### What to do
Tally up the lines in the material where the word "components" appears, then give the total and nothing else.
** Data under study follows **
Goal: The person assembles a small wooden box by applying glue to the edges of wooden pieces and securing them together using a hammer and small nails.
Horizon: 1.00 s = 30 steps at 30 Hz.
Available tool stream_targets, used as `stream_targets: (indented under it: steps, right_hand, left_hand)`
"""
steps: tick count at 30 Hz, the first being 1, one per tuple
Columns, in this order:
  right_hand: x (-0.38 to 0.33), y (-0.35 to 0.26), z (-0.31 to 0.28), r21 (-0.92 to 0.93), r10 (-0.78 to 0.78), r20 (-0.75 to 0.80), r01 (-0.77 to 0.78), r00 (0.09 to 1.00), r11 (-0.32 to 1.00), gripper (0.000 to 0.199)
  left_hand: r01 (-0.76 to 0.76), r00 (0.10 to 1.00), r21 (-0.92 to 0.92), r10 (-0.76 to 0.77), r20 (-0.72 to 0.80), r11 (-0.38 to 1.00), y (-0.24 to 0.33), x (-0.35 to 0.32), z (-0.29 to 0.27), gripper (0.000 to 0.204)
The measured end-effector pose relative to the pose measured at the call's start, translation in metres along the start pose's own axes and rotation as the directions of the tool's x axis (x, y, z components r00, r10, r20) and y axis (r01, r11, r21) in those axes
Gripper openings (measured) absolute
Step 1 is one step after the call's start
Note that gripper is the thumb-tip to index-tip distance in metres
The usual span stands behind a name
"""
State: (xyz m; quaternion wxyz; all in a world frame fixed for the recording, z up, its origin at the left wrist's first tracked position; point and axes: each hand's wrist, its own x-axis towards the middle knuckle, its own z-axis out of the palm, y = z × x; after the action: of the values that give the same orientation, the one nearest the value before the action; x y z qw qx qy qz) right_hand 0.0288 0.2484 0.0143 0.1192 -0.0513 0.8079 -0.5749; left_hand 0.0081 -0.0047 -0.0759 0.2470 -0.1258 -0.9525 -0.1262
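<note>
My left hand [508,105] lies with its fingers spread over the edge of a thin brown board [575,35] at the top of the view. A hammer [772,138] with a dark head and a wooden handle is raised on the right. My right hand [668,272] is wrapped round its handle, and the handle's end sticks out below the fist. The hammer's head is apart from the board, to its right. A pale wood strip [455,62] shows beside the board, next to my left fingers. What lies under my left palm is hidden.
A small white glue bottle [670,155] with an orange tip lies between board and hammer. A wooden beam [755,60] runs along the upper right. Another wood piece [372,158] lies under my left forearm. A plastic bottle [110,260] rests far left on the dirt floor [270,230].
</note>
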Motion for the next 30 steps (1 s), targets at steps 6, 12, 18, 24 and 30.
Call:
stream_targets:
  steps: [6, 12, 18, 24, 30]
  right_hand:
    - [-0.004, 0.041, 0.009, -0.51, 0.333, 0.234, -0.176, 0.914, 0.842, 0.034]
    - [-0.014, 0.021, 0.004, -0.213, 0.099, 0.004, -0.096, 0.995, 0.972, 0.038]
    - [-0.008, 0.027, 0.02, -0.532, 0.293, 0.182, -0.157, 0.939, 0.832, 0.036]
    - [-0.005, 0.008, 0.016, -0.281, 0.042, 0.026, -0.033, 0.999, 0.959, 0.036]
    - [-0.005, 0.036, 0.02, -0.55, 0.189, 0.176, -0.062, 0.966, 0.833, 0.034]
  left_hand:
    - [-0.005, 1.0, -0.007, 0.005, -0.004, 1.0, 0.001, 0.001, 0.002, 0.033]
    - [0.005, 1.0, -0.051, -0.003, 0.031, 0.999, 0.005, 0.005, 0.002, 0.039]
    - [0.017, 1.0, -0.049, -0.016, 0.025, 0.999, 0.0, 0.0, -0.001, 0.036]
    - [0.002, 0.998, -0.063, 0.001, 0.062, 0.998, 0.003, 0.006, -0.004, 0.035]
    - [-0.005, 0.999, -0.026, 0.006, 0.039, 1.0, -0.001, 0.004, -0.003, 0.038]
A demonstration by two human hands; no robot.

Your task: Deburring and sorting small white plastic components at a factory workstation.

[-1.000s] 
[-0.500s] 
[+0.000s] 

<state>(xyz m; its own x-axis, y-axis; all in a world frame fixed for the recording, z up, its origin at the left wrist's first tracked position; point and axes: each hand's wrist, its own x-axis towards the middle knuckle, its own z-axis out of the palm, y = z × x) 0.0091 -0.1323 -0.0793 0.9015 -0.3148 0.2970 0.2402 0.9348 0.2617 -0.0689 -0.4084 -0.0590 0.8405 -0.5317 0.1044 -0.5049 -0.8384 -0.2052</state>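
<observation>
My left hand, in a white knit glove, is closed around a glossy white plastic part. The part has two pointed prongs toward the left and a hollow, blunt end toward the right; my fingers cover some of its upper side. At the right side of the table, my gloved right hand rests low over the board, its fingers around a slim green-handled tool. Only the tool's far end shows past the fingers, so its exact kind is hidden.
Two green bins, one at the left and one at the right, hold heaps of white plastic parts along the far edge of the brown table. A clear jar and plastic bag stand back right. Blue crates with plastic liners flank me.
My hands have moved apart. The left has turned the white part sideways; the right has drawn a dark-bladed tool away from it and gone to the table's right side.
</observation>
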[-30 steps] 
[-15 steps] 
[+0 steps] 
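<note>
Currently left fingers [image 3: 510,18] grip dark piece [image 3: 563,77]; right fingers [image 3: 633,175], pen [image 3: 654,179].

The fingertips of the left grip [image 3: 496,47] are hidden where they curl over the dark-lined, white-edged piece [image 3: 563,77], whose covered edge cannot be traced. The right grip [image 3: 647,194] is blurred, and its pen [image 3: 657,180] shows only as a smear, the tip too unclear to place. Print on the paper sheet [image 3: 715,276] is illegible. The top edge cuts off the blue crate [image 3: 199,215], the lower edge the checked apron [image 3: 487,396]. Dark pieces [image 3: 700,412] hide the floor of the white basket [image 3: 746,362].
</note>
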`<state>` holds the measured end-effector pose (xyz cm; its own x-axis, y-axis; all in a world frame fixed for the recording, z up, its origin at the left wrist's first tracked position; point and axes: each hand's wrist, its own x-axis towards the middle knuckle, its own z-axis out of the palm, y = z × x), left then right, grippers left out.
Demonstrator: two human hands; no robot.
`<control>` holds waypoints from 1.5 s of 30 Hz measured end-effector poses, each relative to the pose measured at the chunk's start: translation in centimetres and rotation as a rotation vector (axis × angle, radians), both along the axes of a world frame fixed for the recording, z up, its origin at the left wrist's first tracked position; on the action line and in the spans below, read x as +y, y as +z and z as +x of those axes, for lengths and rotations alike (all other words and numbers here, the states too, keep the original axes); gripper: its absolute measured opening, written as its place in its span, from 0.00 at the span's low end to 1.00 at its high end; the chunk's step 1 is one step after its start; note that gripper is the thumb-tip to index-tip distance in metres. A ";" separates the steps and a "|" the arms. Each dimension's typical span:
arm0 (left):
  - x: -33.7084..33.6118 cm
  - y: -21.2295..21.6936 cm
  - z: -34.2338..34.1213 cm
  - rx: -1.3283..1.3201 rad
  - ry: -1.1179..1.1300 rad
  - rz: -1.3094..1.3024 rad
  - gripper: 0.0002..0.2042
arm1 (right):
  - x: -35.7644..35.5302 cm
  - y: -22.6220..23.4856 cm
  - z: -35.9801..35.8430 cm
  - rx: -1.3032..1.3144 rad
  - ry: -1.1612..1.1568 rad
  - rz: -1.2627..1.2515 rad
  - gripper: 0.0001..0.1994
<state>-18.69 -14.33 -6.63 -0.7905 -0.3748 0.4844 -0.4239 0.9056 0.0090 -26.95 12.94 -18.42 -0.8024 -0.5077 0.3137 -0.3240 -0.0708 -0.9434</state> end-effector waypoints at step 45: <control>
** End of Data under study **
### Answer to the exercise
2